**DATASET SECTION:**
BEGIN

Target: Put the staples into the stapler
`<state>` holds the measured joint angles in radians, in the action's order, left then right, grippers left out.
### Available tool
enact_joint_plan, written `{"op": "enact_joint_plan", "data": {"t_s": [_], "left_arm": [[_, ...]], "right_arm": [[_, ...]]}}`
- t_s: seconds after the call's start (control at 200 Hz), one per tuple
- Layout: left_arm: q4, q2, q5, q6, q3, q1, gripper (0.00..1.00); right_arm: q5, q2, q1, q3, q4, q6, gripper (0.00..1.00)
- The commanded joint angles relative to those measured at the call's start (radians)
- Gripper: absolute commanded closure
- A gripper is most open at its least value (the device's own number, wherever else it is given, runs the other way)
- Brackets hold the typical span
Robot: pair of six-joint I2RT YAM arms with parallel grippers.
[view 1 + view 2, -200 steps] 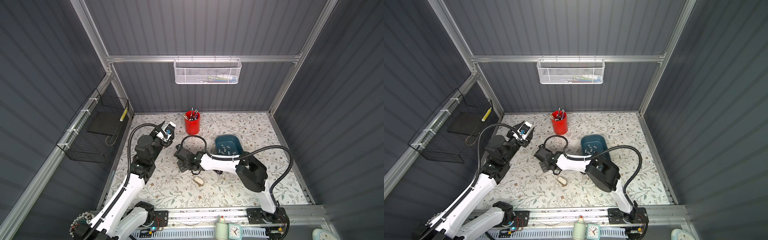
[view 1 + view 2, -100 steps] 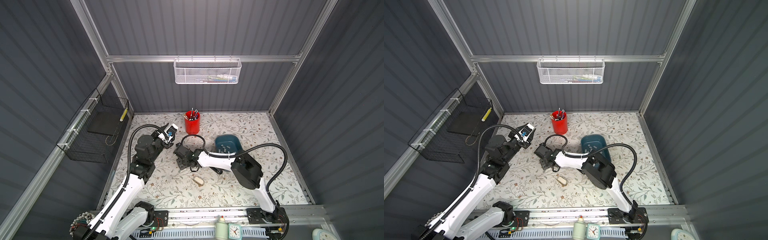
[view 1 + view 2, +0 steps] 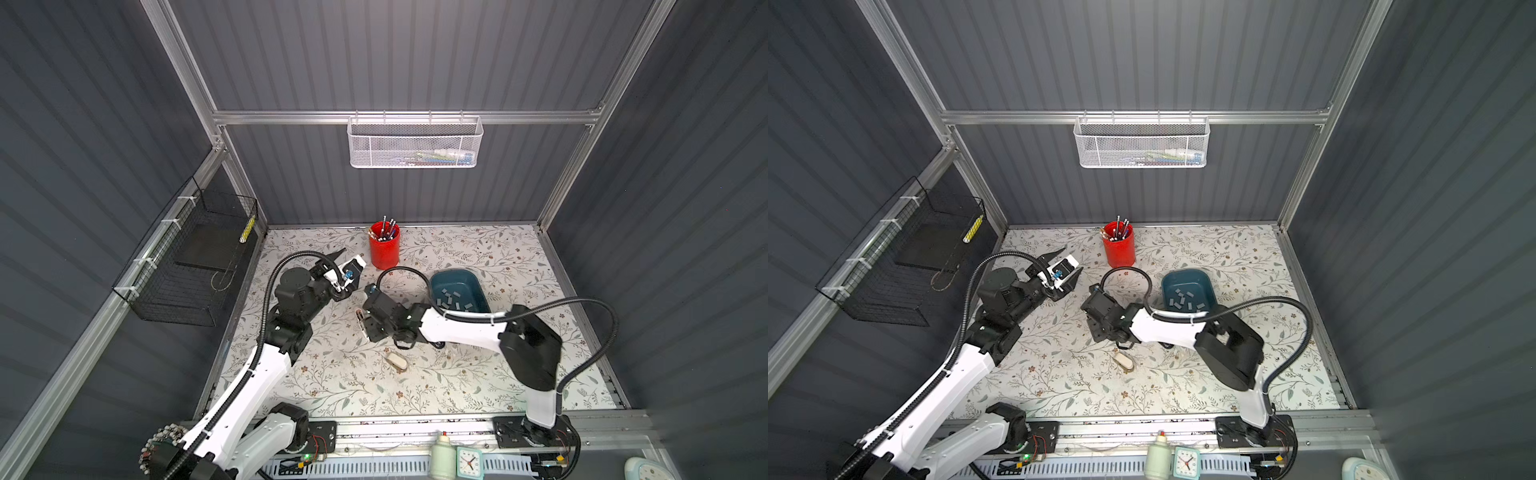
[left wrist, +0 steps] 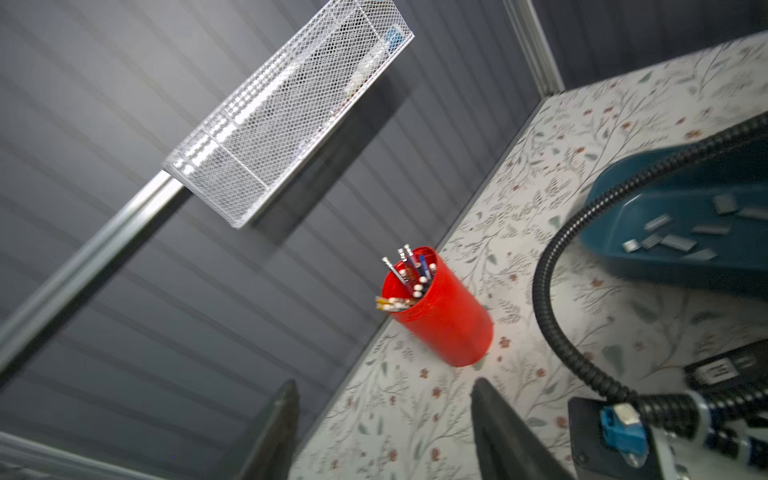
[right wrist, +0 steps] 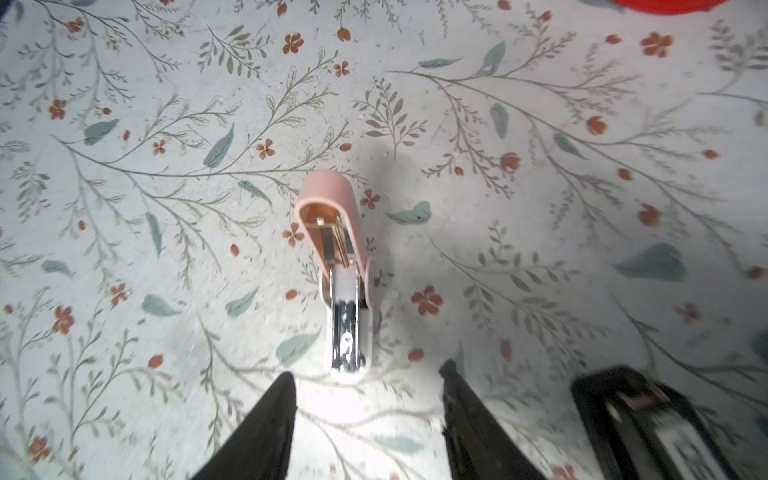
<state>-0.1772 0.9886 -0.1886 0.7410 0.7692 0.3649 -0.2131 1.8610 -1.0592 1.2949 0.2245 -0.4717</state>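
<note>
Find the stapler (image 5: 336, 270) flat on the flowered mat (image 5: 166, 174), straight ahead of the right claw (image 5: 368, 372) in the right wrist view. Lies lengthwise in line with that claw: pink lid swung up at the end away from it, shiny metal channel laid bare and pointing back toward the gap. Reaches just to the mouth of that gap, level with the two black fingertips (image 5: 266, 424), touching neither as far as can be told. Right claw spread wider than the stapler's body, gripping nothing; cannot tell tip height over the mat. Look for the staples (image 3: 451, 300) well apart from that claw in a top view, scattered loose as small grey strips inside the blue tray (image 3: 457, 279), beside the white forearm (image 3: 461, 328). See the left claw (image 4: 384, 382) spread wide as well and empty, tilted up toward the back wall (image 4: 291, 249) in the left wrist view, with the red pen cup (image 4: 444, 316) beyond the tips.
</note>
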Motion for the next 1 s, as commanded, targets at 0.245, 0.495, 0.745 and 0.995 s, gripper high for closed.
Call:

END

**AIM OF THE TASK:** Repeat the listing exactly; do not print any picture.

**PROBLEM SOLUTION:**
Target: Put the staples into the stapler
`<state>` holds the measured joint angles in radians, in the action's order, left then right, grippers left out.
### Available tool
enact_joint_plan, written `{"op": "enact_joint_plan", "data": {"t_s": [_], "left_arm": [[_, ...]], "right_arm": [[_, ...]]}}`
- t_s: seconds after the call's start (control at 200 Hz), one per tuple
- Layout: left_arm: q4, q2, q5, q6, q3, q1, gripper (0.00..1.00); right_arm: q5, q2, q1, q3, q4, q6, gripper (0.00..1.00)
- The commanded joint angles relative to those measured at the call's start (radians)
- Gripper: absolute commanded closure
- A gripper is most open at its least value (the device's own number, wherever else it is given, runs the other way)
- Brackets hold the typical span
Robot: pair of six-joint I2RT YAM arms with parallel grippers.
[view 1 + view 2, -200 steps] 
[view 1 + view 2, -100 steps] 
[view 1 + view 2, +0 steps] 
[left wrist, +0 steps] 
[right wrist, +0 steps] 
<state>-0.1772 0.9886 -0.1886 0.7410 0.7692 0.3649 -0.2131 1.8610 -1.0592 1.2949 0.2245 -0.4717</state>
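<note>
Find the stapler (image 5: 336, 270) flat on the flowered mat (image 5: 166, 174), straight ahead of the right claw (image 5: 368, 372) in the right wrist view. Lies lengthwise in line with that claw: pink lid swung up at the end away from it, shiny metal channel laid bare and pointing back toward the gap. Reaches just to the mouth of that gap, level with the two black fingertips (image 5: 266, 424), touching neither as far as can be told. Right claw spread wider than the stapler's body, gripping nothing; cannot tell tip height over the mat. Look for the staples (image 3: 451, 300) well apart from that claw in a top view, scattered loose as small grey strips inside the blue tray (image 3: 457, 279), beside the white forearm (image 3: 461, 328). See the left claw (image 4: 384, 382) spread wide as well and empty, tilted up toward the back wall (image 4: 291, 249) in the left wrist view, with the red pen cup (image 4: 444, 316) beyond the tips.
</note>
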Motion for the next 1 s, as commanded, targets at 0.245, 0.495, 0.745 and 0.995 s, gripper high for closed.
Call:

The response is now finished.